» EXERCISE OBJECTIVE
Keeping every character intact, repeat the whole listing.
※
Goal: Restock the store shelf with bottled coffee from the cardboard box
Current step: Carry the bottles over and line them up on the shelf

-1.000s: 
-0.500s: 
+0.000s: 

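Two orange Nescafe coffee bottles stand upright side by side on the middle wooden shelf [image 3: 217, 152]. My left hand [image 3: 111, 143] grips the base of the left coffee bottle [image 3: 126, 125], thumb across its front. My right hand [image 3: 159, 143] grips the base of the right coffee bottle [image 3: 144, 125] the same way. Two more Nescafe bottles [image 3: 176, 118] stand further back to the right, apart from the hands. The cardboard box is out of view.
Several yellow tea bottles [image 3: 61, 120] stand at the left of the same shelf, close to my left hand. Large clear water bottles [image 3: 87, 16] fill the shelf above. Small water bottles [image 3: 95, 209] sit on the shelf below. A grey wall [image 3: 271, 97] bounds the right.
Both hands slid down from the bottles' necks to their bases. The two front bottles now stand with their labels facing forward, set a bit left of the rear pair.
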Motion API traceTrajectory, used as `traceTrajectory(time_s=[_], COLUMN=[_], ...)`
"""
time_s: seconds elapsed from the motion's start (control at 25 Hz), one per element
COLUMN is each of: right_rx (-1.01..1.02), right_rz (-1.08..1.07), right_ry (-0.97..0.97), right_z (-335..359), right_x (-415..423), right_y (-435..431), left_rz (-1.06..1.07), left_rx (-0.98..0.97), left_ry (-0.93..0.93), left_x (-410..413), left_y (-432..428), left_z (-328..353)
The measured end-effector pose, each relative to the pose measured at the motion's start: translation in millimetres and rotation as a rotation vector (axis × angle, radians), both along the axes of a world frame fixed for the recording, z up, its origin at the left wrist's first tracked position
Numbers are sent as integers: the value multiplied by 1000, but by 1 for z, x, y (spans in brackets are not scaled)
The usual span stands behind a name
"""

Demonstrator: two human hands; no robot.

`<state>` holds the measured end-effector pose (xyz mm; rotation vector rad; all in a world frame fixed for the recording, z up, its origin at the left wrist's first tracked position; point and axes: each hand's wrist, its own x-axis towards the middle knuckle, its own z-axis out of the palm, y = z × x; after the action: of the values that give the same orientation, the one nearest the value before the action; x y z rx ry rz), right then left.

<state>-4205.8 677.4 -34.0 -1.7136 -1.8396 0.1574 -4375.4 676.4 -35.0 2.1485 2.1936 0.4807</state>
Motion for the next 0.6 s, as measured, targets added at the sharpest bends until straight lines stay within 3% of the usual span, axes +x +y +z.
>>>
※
» SOLUTION
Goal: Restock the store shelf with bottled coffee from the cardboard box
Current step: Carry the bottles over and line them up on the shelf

-1.000s: 
-0.500s: 
+0.000s: 

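Two orange Nescafe coffee bottles stand upright side by side on the middle wooden shelf [image 3: 217, 152]. My left hand [image 3: 111, 143] grips the base of the left coffee bottle [image 3: 126, 125], thumb across its front. My right hand [image 3: 159, 143] grips the base of the right coffee bottle [image 3: 144, 125] the same way. Two more Nescafe bottles [image 3: 176, 118] stand further back to the right, apart from the hands. The cardboard box is out of view.
Several yellow tea bottles [image 3: 61, 120] stand at the left of the same shelf, close to my left hand. Large clear water bottles [image 3: 87, 16] fill the shelf above. Small water bottles [image 3: 95, 209] sit on the shelf below. A grey wall [image 3: 271, 97] bounds the right.
Both hands slid down from the bottles' necks to their bases. The two front bottles now stand with their labels facing forward, set a bit left of the rear pair.
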Motion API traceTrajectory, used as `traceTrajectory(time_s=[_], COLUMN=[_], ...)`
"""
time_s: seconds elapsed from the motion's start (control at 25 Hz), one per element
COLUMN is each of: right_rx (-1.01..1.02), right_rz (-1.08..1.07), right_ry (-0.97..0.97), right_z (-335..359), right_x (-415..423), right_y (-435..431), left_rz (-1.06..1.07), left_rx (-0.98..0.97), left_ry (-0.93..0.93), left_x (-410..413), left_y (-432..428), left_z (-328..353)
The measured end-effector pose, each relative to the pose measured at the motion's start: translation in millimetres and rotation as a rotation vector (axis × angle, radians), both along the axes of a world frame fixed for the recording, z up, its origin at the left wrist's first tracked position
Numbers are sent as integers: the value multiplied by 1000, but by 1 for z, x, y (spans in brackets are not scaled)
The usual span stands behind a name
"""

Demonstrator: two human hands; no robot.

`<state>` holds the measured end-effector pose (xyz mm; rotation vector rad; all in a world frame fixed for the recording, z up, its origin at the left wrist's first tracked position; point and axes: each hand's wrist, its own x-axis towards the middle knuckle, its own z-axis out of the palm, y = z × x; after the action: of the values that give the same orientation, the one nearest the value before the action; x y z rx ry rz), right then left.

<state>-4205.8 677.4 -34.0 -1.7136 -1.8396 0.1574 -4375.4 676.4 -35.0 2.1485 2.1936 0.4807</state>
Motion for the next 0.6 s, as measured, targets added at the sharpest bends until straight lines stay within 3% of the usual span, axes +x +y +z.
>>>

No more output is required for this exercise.